Presentation delivered in FOSS4G 2019 in 2019-10-30, room Simfonia at 14h00.
FOSS4G stands for Free and Open Source Software for Geospatial.
This work is licenced CC BY-SA, the code is under the MIT license.
Five years ago, in the FOSS4G Portland conference, I gave a presentation entitled “Crazy Data”, and the focus was on tips and tricks to ingest, clean and process large amounts of vector data. This repository documents a “crazy data” exercise: downloading and processing data regarding the fires in the amazon forest up to August 27, 2019.
Many of the FOSS4G Bucharest participants have asked about the news of fires in the amazon forest. There are many questions and many different analyses to be made. For the purposes of this demonstration, the following question is proposed: “Is the amazon forest being burned in large rates?”

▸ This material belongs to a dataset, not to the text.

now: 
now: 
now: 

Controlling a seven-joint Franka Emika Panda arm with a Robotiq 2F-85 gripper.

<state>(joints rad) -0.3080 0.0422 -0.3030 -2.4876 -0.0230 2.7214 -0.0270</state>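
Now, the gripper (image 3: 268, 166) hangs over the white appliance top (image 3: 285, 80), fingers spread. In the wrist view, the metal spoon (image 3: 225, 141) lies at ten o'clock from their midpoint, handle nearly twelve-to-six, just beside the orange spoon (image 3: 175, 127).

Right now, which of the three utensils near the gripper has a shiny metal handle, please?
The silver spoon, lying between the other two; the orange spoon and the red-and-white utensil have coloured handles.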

Since this issue is in the news and has a lot of controversy around it, it should be made clear that this work does not concern politics, ecology or relations of cause and effect, it merely demonstrates the execution of a geoprocessing task using FOSS4G tools and data that is difficult to handle to try to answer the proposed question. This is a complex subject and I believe one should ask questions focused on the decisions one has to make. What are you trying to decide? What questions you need answered to help you in your decision? Maybe this work will provide you with a workflow and a few tools to do your own research.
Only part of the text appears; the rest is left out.